Se volvía Daniel y levantaba la barbilla, como si preguntase.

– Ya veréis como viene corriendo… ¡Mira, Daniel! – agitaba en el aire la botella, para que el otro la viese-. ¡Ven acá, hijo, que te repongas!

Daniel titubeaba y al fin se encaminó nuevamente hacia el grupo.

– ¿No lo veis cómo acude? – se reía Sebastián -. Si no falla. A éste no tienes más que enseñarle la botella del vino y te obedece como un corderito.
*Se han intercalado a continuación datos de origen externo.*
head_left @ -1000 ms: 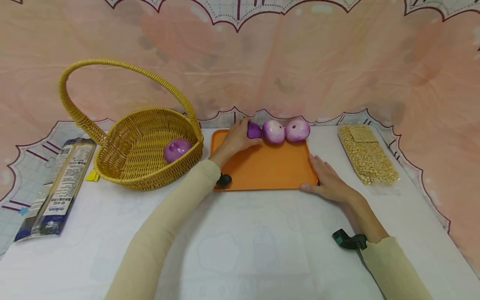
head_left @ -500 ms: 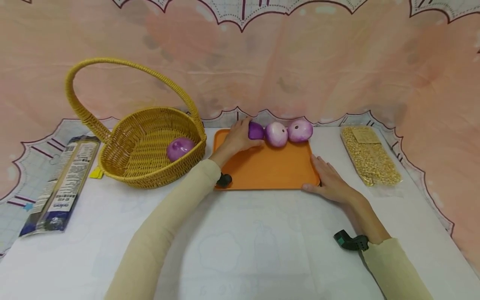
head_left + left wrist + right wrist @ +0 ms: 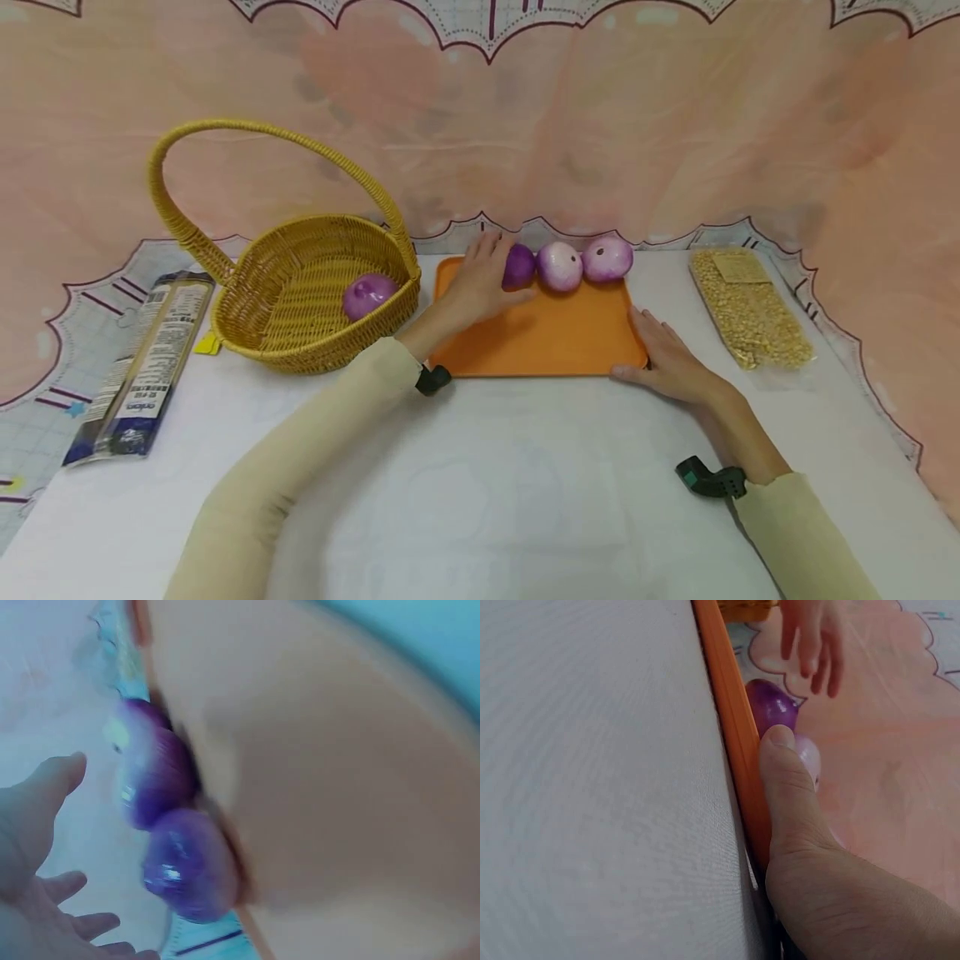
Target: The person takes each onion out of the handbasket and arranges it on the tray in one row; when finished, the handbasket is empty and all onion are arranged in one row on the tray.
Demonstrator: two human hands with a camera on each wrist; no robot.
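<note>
Three purple onions stand in a row along the back of an orange tray (image 3: 555,342): a dark one (image 3: 520,267) at the left, a paler one (image 3: 559,267) in the middle, another (image 3: 608,259) at the right. My left hand (image 3: 480,287) is beside the dark onion, covering part of it in the head view. In the left wrist view, its spread fingers (image 3: 96,924) show a gap to the onions. My right hand (image 3: 670,358) lies at the tray's right edge, fingers straight and thumb (image 3: 786,776) along the rim.
Left of the tray stands a yellow wicker basket (image 3: 315,357) with a tall handle and one purple onion (image 3: 370,296) inside. A long printed packet (image 3: 146,367) lies farther left. At the right lies a clear bag of yellow kernels (image 3: 750,308). A cloth backdrop (image 3: 480,142) hangs behind.
My left hand has let go of the dark onion, its fingers opening and drawing slightly away. The right hand keeps its place at the tray edge. The head view has shifted slightly.
</note>
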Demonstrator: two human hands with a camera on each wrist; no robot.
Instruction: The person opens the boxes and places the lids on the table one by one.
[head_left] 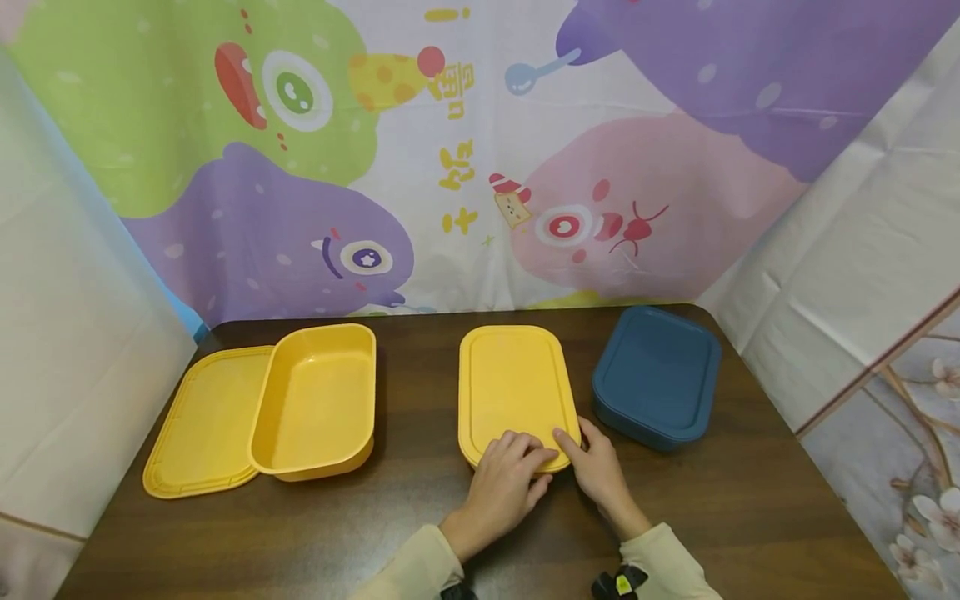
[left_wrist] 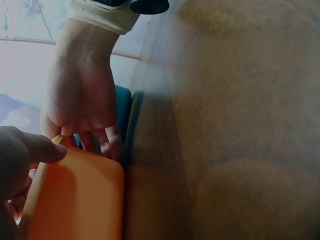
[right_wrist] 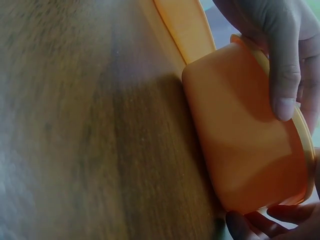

Llegó sin decir nada y pasó por detrás de todo el corro, a ocupar un extremo al lado de Miguel.

– ¿Qué andabas tú solo por ahí?

– Nada. Dando un garbeo.

– ¿Estabas inspeccionando las chavalas? Toma, bebe.

– El pobre, como se viene sin pareja…

– Ni falta.

Empinó la botella de vino y se dejó caer en la garganta un chorro largo y profundo. Después tomaba aliento y se limpiaba la barbilla con la mano.

– A poco te la liquidas, hijo mío. Dame. ¿Qué tal está?

– Caliente.

– Pues si llega a estar frío, no sé entonces…

– Oye, ¿y por qué no metemos estas otras en el agua a refrescar?

– Una ocurrencia; se podría.

– Anda, Santitos, que te veamos un detalle, tú que te pilla más cerca y que no estás haciendo nada de momento.

– Quítate, quítate. A mí allá vea que esté caliente. Me sabe igual de bien.

– Estás galbanizado, muchacho. ¿Tanto trabajo te cuesta levantarte?